BACKGROUND OF THE INVENTION

1. Field of the Invention
The present invention relates to the field of intelligent autonomous robot architectures. More specifically, the invention relates to determining a trajectory through a state space of the robot using superposition of previously learned behaviors.
2. Description of the Related Art
Human motion appears effortless but is difficult to implement in a robot. For example, a human baby can usually reach and grab a randomly placed object by the age of nine months and can do so with little apparent difficulty and with ordinary help from its parents. Training a robot to do the same requires more effort.
The reach-and-grab behavior is an example of a general problem of planning robotic motion. Robotic motion may be described by a trajectory in the robot's state space. Unfortunately, the high dimensionality of the robot's state space limits real-time ab initio calculations of the trajectory to only the most trivial and simplest behaviors. For example, a 7 degree-of-freedom (DoF) arm mated to a 12 DoF hand along with the appropriate sensors can produce a state vector having a dimensionality of over 100.
One method of training a robot is by teleoperation as described in U.S. Pat. No. 6,697,707 issued Feb. 24, 2004 to Peters, which is incorporated herein by reference in its entirety.
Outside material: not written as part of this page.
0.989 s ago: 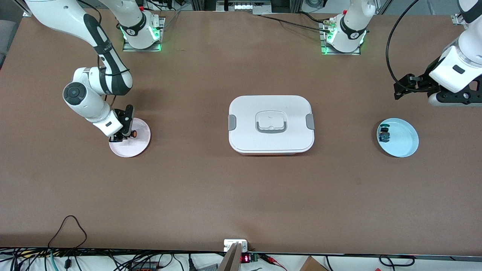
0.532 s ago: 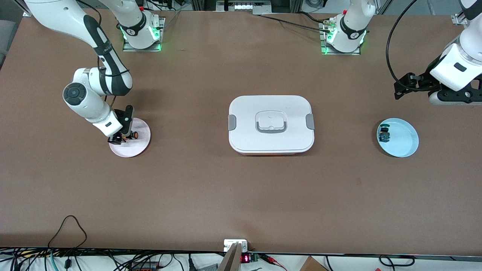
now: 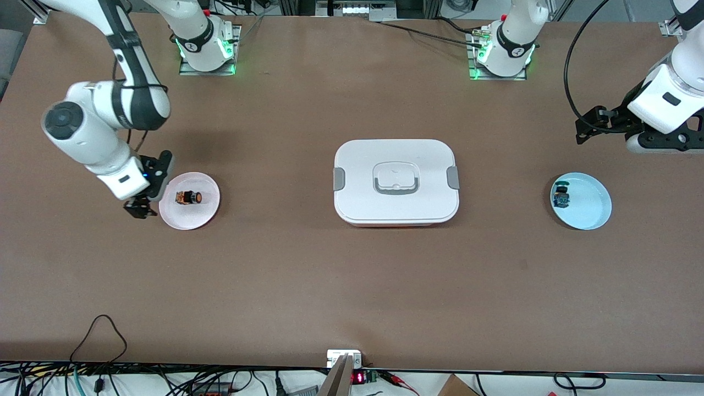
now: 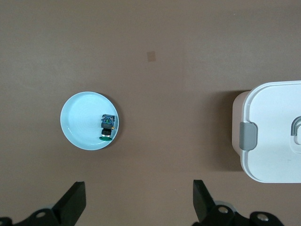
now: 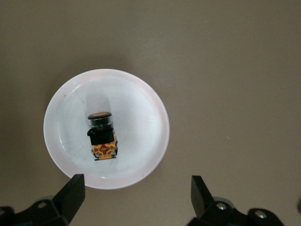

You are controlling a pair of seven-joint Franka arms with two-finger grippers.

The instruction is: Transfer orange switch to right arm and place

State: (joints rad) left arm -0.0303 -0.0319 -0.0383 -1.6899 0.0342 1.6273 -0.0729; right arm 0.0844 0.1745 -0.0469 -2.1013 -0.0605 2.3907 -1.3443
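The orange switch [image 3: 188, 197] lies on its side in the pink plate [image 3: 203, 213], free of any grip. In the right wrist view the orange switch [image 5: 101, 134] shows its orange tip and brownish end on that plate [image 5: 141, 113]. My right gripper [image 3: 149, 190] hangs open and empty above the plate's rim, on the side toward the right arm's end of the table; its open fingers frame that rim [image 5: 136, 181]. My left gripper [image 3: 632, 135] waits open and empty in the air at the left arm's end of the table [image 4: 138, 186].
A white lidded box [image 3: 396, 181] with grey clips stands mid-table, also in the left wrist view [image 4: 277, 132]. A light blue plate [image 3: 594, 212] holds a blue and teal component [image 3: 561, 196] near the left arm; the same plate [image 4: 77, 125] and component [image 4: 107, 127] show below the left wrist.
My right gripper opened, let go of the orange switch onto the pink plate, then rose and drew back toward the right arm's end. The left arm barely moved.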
Peters describes a training method wherein a human teleoperates a robot through a specific task while the robot records its state throughout the task. The task is repeated several times. The repeated tasks produce similar trajectories in the robot's state space and can be normalized and averaged to create an exemplar trajectory or behavior. Behaviors may be sequentially linked with other behaviors to accomplish different tasks.
The averaging of the repeated task trajectories to form an exemplar trajectory appears to work because the operator executes the same motion during each repeated task such that the deviations between each repeated task is small. Furthermore, in a reach-and-grab task, the end point location and orientation of the hand in each repeated task is the same. If a different end point location and orientation is desired, a new training session is usually required to create an exemplar trajectory with the new end point location and orientation. Training a robot for every possible end point location and orientation is prohibitively time consuming and expensive. Therefore, there remains a need for systems and methods for creating new trajectories from combinations of previously created, or learned, behaviors.

SUMMARY OF THE INVENTION

A system and method for robotic trajectory planning are described. The robotic trajectory is comprised of a least-mean-square (LMS) approximation of previously learned behaviors and a radial basis function (RBF) correction to the LMS approximation. The RBF correction ensures that the trajectory follows a learned behavior when the trajectory target corresponds to the target of the learned behavior.
One embodiment of the present invention is directed to a method for determining a trajectory for a robot, the method comprising: providing at least one behavior, each of the at least one behavior having an associated target; approximating the trajectory based on the at least one behavior and the associated target; and correcting the trajectory based on a new target associated with the trajectory.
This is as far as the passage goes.